Exercise: Nothing should be left out. Transcribe the entries exactly as written.

Material for this exercise:
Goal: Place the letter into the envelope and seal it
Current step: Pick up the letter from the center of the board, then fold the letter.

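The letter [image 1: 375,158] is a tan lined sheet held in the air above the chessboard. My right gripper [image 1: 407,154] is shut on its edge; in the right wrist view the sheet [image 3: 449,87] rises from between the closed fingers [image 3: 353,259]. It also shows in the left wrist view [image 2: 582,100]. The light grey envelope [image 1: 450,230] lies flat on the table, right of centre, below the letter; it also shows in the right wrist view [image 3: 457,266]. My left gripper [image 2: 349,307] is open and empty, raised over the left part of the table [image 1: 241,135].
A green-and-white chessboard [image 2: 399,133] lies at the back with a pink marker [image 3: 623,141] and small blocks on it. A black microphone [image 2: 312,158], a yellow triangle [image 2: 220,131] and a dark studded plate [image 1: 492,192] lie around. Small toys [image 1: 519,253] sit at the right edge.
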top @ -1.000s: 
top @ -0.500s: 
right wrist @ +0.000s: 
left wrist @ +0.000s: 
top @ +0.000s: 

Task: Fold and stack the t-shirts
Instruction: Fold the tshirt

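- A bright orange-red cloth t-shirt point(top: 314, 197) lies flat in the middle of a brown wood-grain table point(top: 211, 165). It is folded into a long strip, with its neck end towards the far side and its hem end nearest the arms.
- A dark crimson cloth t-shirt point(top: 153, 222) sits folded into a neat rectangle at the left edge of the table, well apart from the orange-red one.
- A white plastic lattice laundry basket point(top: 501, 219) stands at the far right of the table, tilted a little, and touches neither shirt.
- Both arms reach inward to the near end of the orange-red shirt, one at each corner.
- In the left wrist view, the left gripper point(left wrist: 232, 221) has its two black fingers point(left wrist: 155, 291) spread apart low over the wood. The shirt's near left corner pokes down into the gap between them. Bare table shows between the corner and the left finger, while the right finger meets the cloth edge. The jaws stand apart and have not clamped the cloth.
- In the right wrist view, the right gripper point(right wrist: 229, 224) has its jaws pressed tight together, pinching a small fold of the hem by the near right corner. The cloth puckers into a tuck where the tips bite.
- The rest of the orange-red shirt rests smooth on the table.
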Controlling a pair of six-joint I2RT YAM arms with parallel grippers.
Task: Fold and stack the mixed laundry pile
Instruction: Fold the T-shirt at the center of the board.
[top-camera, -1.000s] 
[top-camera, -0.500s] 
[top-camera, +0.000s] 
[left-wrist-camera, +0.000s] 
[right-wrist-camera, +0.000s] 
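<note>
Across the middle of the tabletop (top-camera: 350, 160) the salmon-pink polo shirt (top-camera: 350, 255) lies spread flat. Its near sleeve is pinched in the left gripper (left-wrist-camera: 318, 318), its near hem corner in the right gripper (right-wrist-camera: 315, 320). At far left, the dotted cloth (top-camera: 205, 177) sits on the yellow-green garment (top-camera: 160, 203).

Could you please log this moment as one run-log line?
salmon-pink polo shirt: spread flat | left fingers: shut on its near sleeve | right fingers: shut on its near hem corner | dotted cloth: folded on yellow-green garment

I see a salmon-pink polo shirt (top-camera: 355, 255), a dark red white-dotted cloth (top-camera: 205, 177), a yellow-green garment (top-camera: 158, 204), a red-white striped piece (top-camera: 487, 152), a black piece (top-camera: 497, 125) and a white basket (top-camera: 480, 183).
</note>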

Your solution:
Goal: Place the letter into the envelope and seal it
Current step: Pick up the letter from the center of the board, then fold the letter.

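The letter [image 1: 375,158] is a tan lined sheet held in the air above the chessboard. My right gripper [image 1: 407,154] is shut on its edge; in the right wrist view the sheet [image 3: 449,87] rises from between the closed fingers [image 3: 353,259]. It also shows in the left wrist view [image 2: 582,100]. The light grey envelope [image 1: 450,230] lies flat on the table, right of centre, below the letter; it also shows in the right wrist view [image 3: 457,266]. My left gripper [image 2: 349,307] is open and empty, raised over the left part of the table [image 1: 241,135].
A green-and-white chessboard [image 2: 399,133] lies at the back with a pink marker [image 3: 623,141] and small blocks on it. A black microphone [image 2: 312,158], a yellow triangle [image 2: 220,131] and a dark studded plate [image 1: 492,192] lie around. Small toys [image 1: 519,253] sit at the right edge.
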top @ -1.000s: 
top @ -0.500s: 
right wrist @ +0.000s: 
left wrist @ +0.000s: 
top @ +0.000s: 

Task: Fold and stack the t-shirts
Instruction: Fold the tshirt

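- A bright orange-red cloth t-shirt point(top: 314, 197) lies flat in the middle of a brown wood-grain table point(top: 211, 165). It is folded into a long strip, with its neck end towards the far side and its hem end nearest the arms.
- A dark crimson cloth t-shirt point(top: 153, 222) sits folded into a neat rectangle at the left edge of the table, well apart from the orange-red one.
- A white plastic lattice laundry basket point(top: 501, 219) stands at the far right of the table, tilted a little, and touches neither shirt.
- Both arms reach inward to the near end of the orange-red shirt, one at each corner.
- In the left wrist view, the left gripper point(left wrist: 232, 221) has its two black fingers point(left wrist: 155, 291) spread apart low over the wood. The shirt's near left corner pokes down into the gap between them. Bare table shows between the corner and the left finger, while the right finger meets the cloth edge. The jaws stand apart and have not clamped the cloth.
- In the right wrist view, the right gripper point(right wrist: 229, 224) has its jaws pressed tight together, pinching a small fold of the hem by the near right corner. The cloth puckers into a tuck where the tips bite.
- The rest of the orange-red shirt rests smooth on the table.
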Controlling a pair of six-joint I2RT YAM arms with parallel grippers.
Task: Fold and stack the mixed laundry pile
Instruction: Fold the T-shirt at the center of the board.
[top-camera, -1.000s] 
[top-camera, -0.500s] 
[top-camera, +0.000s] 
[left-wrist-camera, +0.000s] 
[right-wrist-camera, +0.000s] 
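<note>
Across the middle of the tabletop (top-camera: 350, 160) the salmon-pink polo shirt (top-camera: 350, 255) lies spread flat. Its near sleeve is pinched in the left gripper (left-wrist-camera: 318, 318), its near hem corner in the right gripper (right-wrist-camera: 315, 320). At far left, the dotted cloth (top-camera: 205, 177) sits on the yellow-green garment (top-camera: 160, 203).

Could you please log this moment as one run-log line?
salmon-pink polo shirt: spread flat | left fingers: shut on its near sleeve | right fingers: shut on its near hem corner | dotted cloth: folded on yellow-green garment

I see a salmon-pink polo shirt (top-camera: 355, 255), a dark red white-dotted cloth (top-camera: 205, 177), a yellow-green garment (top-camera: 158, 204), a red-white striped piece (top-camera: 487, 152), a black piece (top-camera: 497, 125) and a white basket (top-camera: 480, 183).
</note>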

No further output is needed.